Exercise objective: Omit any pictures, and restate word for word only the lines from the one with "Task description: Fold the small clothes" through the end of the data below.

(Available data begins)

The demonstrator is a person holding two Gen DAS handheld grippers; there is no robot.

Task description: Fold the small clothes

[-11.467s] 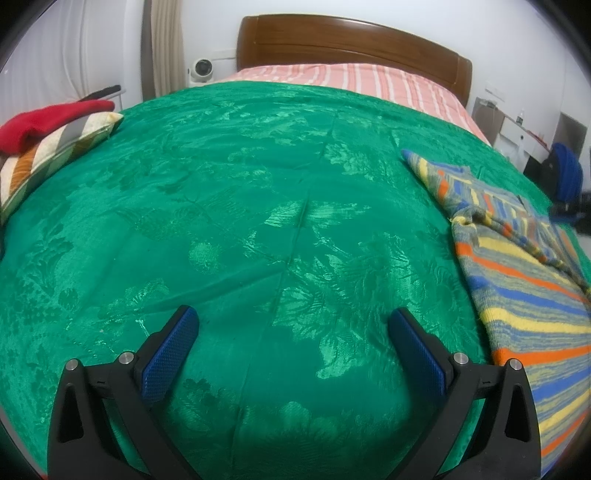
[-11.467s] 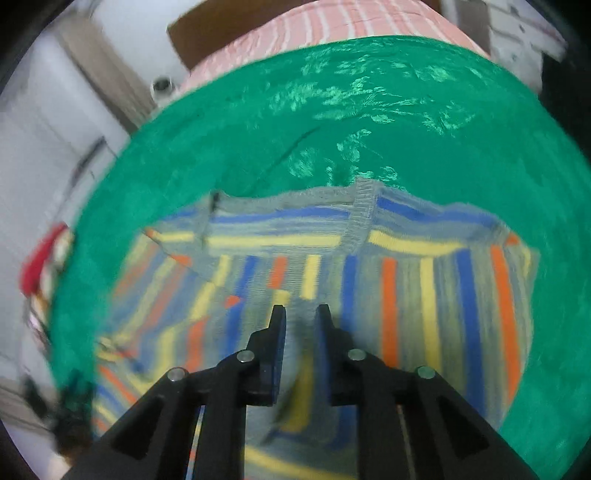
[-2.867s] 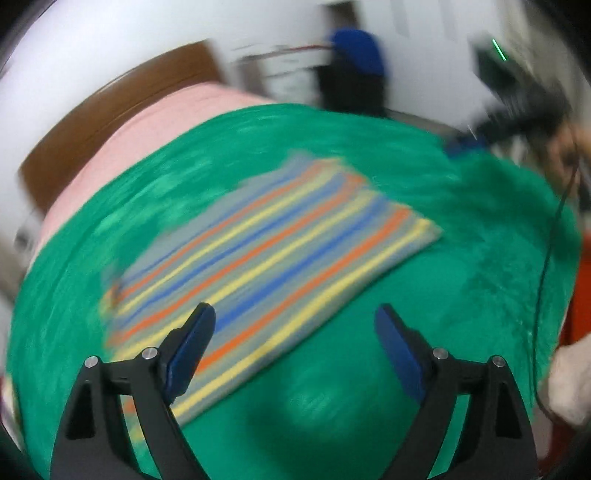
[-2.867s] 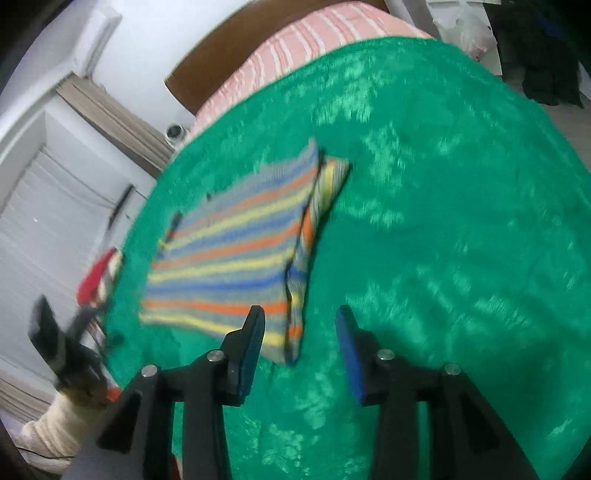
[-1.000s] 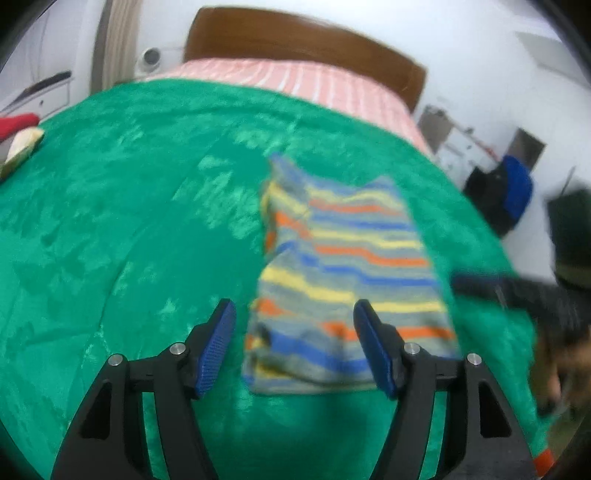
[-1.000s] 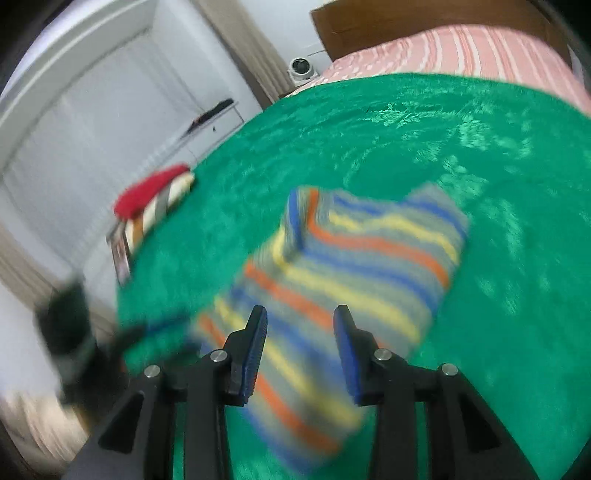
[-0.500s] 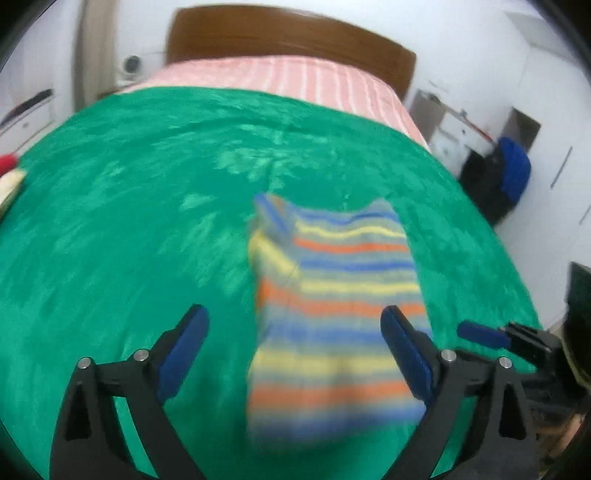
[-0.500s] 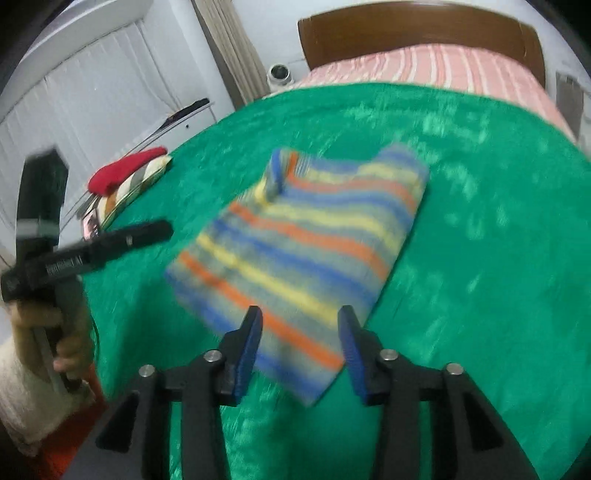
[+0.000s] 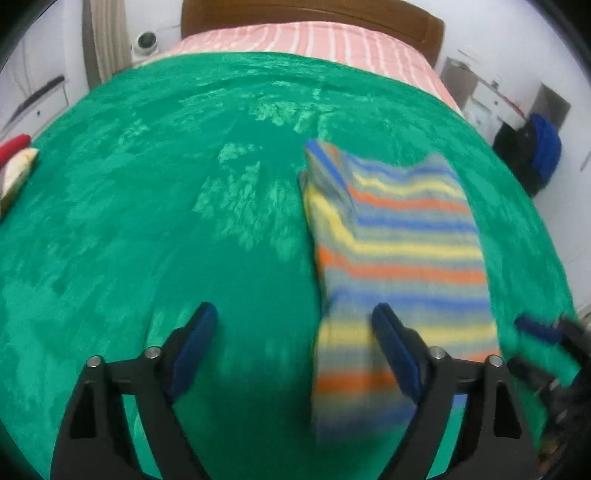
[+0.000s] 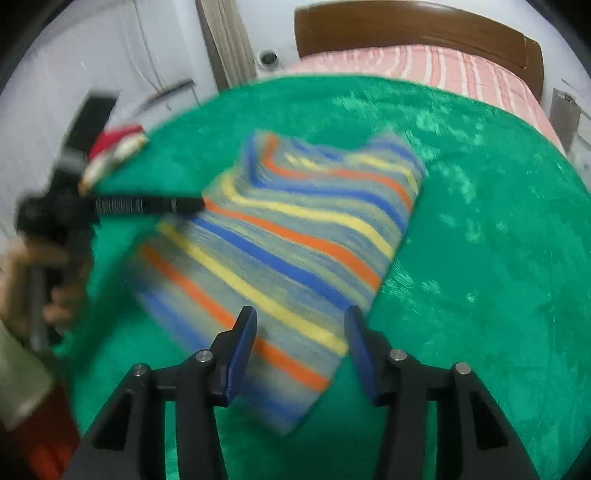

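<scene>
A: On the left, the left tool (image 9: 291, 343) stands wide, its jaws just eased in a touch, nothing between them; the striped garment (image 9: 399, 251) lies partly folded on the green bedspread (image 9: 147, 221).

B: The right tool (image 10: 301, 345), half open and just widening, hovers empty above its near corner. I'd pinch both near corners evenly, then fold away.

Bedroom: curved dark wooden headboard (image 9: 310, 16) far ahead; white walls (image 10: 110, 66); beige curtain (image 9: 105, 40) ahead-left.

A grey garment (image 9: 399, 236) striped blue, yellow and orange lies on a patterned green bedspread (image 9: 147, 221).
</scene>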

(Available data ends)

Expected answer:
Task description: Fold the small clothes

[-11.467s] 
[-11.467s] 
[-2.867s] 
[-2.867s] 
[-1.000s] 
[-1.000s] 
[-0.500s] 
[-0.500s] 
[+0.000s] 
[+0.000s] 

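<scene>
A: On the left, the left tool (image 9: 291, 343) stands wide, its jaws just eased in a touch, nothing between them; the striped garment (image 9: 399, 251) lies partly folded on the green bedspread (image 9: 147, 221).

B: The right tool (image 10: 301, 345), half open and just widening, hovers empty above its near corner. I'd pinch both near corners evenly, then fold away.

Bedroom: curved dark wooden headboard (image 9: 310, 16) far ahead; white walls (image 10: 110, 66); beige curtain (image 9: 105, 40) ahead-left.

A grey garment (image 9: 399, 236) striped blue, yellow and orange lies on a patterned green bedspread (image 9: 147, 221).
</scene>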

The exercise was answered completely.